▶ _PROBLEM DESCRIPTION_
When you reach the line in the data below that contains "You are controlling", please start repeating lines exactly, and stop after the line that contains "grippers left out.", repeating nothing else.
Segment Start: RECORD SET
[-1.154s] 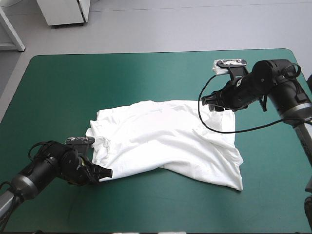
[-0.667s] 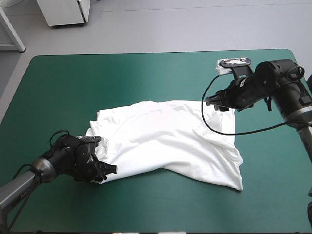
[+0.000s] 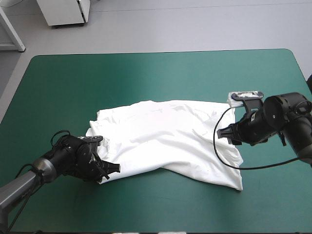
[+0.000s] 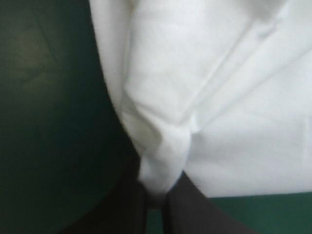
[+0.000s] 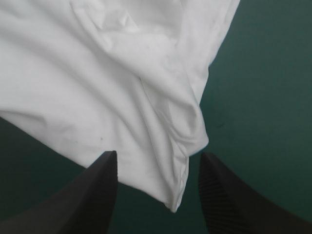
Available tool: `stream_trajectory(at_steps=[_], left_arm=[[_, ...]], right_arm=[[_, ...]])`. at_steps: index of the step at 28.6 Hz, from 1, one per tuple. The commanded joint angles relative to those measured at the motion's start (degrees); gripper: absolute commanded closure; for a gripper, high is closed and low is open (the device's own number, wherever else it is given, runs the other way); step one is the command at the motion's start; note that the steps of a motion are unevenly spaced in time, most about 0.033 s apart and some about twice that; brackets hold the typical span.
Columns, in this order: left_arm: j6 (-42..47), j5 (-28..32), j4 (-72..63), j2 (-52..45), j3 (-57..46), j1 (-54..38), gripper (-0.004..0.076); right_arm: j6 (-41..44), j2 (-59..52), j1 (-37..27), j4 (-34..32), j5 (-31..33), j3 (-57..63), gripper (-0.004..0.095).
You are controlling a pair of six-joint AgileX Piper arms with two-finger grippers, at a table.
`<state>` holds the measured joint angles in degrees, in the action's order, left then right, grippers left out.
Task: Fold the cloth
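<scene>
The white T-shirt [image 3: 165, 136] lies loosely spread and wrinkled across the middle of the teal-green table. My left gripper [image 3: 109, 170] sits low at the shirt's near-left corner, shut on a pinch of fabric; in the left wrist view the T-shirt [image 4: 234, 97] bunches into the left gripper [image 4: 156, 197]. My right gripper [image 3: 225, 135] hovers at the shirt's right edge. In the right wrist view the right gripper [image 5: 158, 170] is open, with a hanging fold of the T-shirt [image 5: 97, 83] lying between and ahead of its fingers, not pinched.
The teal-green cover [image 3: 146, 73] surrounds the T-shirt on every side, widest toward the far edge. The table's right edge [image 3: 304, 73] runs just beyond my right arm.
My right arm has moved from the shirt's far-right corner toward the near side along its right edge. My left gripper turned and pushed in slightly at the near-left corner.
</scene>
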<state>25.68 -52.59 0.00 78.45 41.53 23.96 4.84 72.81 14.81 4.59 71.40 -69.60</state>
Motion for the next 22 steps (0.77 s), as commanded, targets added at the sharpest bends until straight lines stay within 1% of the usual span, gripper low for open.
stream_trajectory(at_steps=[1, 2, 7, 9, 15, 22], left_arm=[[0.5, 2.5, 4.8, 1.4, -1.1, -0.1, 0.0746], [0.5, 2.5, 4.8, 1.4, -1.1, -0.1, 0.0746], [0.5, 2.5, 4.8, 1.4, -1.1, -0.1, 0.0746], [0.5, 2.5, 4.8, 1.4, -1.1, -0.1, 0.0746], [0.5, 2.5, 4.9, 1.4, -1.1, -0.1, 0.0746], [0.4, 2.7, 4.9, 1.4, -1.1, -0.1, 0.0746]], right_arm=[[0.8, -2.9, -0.2, -0.1, -0.8, 4.5, 0.0421], [1.4, -3.7, -0.2, -0.1, -2.2, 7.4, 0.0421], [2.4, -5.2, -0.2, 0.8, -5.5, 14.2, 0.0422], [2.6, -5.6, -0.2, 1.2, -6.8, 16.3, 0.0421], [3.8, -5.6, -0.2, 3.5, -13.7, 23.4, 0.0421], [5.7, -5.6, -0.2, 3.4, -18.7, 30.4, 0.0422]])
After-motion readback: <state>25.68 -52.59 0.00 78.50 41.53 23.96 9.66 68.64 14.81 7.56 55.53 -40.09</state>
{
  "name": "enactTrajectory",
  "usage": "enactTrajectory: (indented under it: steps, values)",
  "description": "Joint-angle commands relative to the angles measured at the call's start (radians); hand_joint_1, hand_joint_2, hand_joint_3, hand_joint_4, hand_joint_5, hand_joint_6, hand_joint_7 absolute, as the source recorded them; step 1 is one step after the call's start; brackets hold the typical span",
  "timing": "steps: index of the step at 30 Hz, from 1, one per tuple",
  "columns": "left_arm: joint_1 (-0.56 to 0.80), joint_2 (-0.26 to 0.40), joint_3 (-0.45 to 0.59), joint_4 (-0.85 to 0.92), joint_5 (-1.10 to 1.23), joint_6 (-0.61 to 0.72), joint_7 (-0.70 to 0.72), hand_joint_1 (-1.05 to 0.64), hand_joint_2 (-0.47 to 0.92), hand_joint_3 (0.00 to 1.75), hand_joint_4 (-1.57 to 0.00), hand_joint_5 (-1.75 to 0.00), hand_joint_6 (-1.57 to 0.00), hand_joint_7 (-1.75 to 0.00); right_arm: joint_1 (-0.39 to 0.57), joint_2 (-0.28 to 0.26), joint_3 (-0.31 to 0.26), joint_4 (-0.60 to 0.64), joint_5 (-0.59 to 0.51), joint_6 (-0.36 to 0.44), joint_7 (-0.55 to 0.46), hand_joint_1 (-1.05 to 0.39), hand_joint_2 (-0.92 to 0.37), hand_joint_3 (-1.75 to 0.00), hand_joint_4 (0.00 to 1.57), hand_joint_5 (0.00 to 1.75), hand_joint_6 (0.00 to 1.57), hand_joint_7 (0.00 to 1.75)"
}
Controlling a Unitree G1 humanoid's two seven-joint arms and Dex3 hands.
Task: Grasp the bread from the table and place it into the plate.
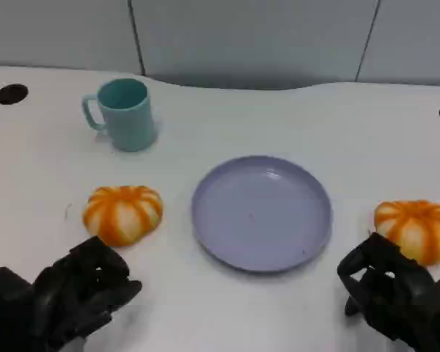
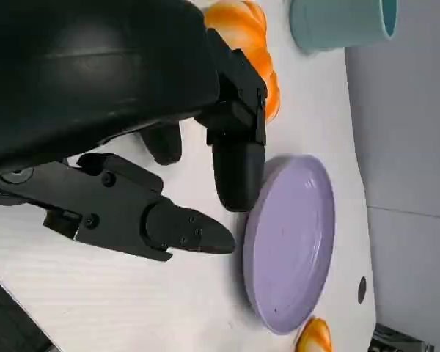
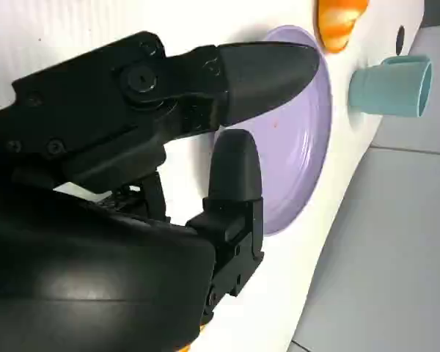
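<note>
Two orange, white-striped pumpkin-shaped breads lie on the white table, one left of the lilac plate and one to its right. The plate holds nothing. My left hand hovers just short of the left bread, fingers apart and holding nothing. My right hand sits just short of the right bread, also with nothing in it. In the right wrist view its fingers are spread over the plate, with the far bread beyond.
A teal mug stands at the back left, behind the left bread. Dark holes mark the table's far corners. A grey wall panel runs behind the table's rear edge.
</note>
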Motion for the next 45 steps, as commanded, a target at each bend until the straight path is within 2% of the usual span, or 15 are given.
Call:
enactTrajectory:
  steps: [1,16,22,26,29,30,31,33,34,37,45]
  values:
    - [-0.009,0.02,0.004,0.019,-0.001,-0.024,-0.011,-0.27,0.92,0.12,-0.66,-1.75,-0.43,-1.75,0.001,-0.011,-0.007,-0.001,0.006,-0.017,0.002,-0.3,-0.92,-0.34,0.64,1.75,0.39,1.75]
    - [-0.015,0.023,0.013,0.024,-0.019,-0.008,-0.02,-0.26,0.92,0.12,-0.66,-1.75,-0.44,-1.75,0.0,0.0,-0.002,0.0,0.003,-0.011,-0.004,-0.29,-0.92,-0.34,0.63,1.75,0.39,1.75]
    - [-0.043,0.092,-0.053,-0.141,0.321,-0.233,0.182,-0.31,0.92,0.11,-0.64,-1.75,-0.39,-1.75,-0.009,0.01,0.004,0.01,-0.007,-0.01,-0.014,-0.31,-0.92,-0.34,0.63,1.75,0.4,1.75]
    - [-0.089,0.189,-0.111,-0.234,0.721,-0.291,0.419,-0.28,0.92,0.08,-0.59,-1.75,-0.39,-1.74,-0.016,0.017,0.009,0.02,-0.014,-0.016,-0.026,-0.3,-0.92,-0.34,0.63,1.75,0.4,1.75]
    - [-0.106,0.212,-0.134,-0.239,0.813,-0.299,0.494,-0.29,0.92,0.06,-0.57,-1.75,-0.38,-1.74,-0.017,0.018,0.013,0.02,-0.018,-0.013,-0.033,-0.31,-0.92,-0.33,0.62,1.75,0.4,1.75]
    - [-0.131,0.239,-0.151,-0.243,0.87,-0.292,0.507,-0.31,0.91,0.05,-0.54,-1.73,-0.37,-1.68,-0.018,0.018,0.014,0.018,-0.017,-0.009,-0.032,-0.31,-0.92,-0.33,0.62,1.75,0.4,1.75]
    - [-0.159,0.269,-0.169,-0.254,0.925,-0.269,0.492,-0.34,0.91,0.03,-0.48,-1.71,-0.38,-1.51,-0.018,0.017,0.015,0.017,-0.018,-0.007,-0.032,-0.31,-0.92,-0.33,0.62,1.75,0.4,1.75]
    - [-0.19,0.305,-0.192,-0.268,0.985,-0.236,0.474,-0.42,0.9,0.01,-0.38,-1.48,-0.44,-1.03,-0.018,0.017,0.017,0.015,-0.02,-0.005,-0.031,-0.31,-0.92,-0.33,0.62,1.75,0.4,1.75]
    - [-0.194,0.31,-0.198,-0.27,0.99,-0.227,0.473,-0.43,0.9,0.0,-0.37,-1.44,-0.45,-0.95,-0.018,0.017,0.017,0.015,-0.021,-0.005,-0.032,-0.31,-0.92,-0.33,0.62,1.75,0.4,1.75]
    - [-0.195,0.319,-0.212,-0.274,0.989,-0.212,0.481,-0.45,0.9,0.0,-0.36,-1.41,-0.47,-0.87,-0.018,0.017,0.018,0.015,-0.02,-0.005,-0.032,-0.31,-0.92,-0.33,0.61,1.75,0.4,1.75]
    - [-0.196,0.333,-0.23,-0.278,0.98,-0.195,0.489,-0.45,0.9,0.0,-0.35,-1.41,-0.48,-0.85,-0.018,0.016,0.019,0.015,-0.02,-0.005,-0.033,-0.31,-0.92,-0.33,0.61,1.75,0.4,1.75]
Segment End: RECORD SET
▶ _YOUR SOLUTION_
You are controlling a pair of six-joint AgileX Piper arms with two-finger grippers, at a table.
`<state>` holds the measured joint angles in degrees, in the action's order, left then right, grippers left out.

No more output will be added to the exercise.